═══ Source material ═══
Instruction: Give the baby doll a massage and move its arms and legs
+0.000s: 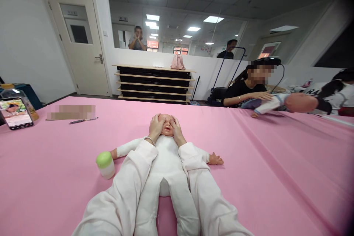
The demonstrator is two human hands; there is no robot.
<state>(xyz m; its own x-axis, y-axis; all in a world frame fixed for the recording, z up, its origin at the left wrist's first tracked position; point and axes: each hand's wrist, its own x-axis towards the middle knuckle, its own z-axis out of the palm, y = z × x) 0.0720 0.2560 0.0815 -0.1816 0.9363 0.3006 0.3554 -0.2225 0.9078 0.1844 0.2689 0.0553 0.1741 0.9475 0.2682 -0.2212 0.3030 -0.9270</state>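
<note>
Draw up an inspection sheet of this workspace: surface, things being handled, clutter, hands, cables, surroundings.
Surface: pink cloth, creased toward the right.
Things being handled: doll in white, lying face up, arms spread.
Clutter: green-lidded container by one doll arm; pen; phone, screen lit, in front of a bottle.
Hands: left hand and right hand cup the doll's head, thumbs over its eye area.
Cables: dark cord at a co-worker's headgear.
Surroundings: closed door, shelf unit, another doll.
</note>
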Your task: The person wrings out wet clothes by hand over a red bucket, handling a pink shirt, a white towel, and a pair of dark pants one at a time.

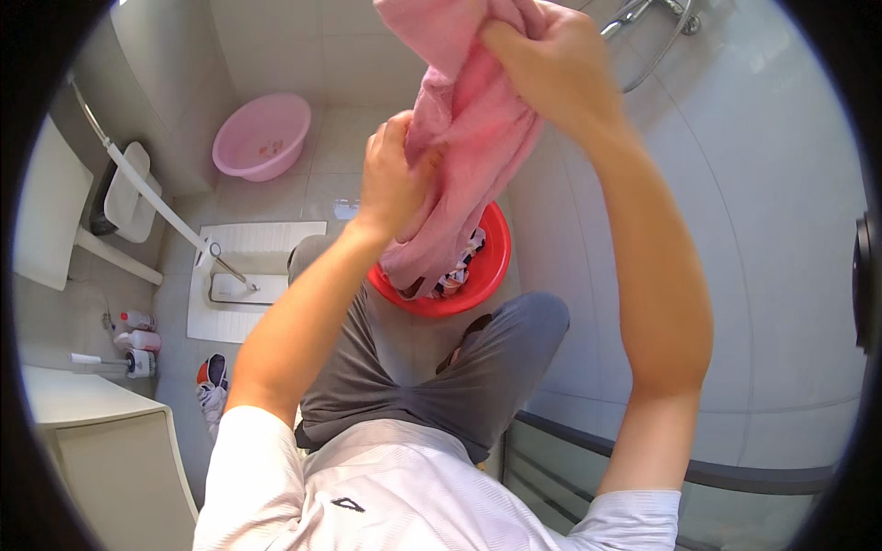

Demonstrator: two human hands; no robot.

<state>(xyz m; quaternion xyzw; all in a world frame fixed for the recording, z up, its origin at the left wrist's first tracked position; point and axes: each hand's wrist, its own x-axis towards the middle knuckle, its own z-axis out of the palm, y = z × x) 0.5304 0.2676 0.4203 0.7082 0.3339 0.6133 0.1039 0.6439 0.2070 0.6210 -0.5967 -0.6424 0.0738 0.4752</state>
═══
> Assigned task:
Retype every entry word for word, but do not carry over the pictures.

> Solution to this task:
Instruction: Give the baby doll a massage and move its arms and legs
+0.000s: 
The demonstrator is two human hands; there is no robot.
<state>(xyz m; its own x-axis, y-axis; all in a world frame fixed for the recording, z up, its origin at the left wrist's first tracked position; point and axes: each hand's wrist, its own x-axis towards the middle knuckle, its own z-axis out of the palm, y = z × x) 0.0720 0.2560 0.0815 -0.1816 0.9363 0.3006 0.3554 -0.2225 0.9078 0.1844 0.2689 0.0553 0.1741 0.9475 0.2682 -0.2212 0.3030 -0.9270</state>
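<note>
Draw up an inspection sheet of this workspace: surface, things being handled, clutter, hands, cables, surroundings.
Surface: pink cloth, creased toward the right.
Things being handled: doll in white, lying face up, arms spread.
Clutter: green-lidded container by one doll arm; pen; phone, screen lit, in front of a bottle.
Hands: left hand and right hand cup the doll's head, thumbs over its eye area.
Cables: dark cord at a co-worker's headgear.
Surroundings: closed door, shelf unit, another doll.
</note>
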Your task: The person wrings out wet clothes by hand over a red bucket, handling a pink shirt, a white towel, and a pair of dark pants one at a time.


Demonstrator: two human hands; no robot.

<state>(xyz m; quaternion xyzw; all in a world frame fixed for the recording, z up, its origin at the left wrist's first tracked position; point and axes: each hand's wrist, its own x-axis towards the middle knuckle, its own z-axis out of the palm, y = z × x) 0.5304 0.2676 0.4203 0.7082 0.3339 0.6133 0.1039 0.6439 0.2070 0.6210 -0.5967 -0.6424 0.0738 0.4752</state>

The reply is now complete.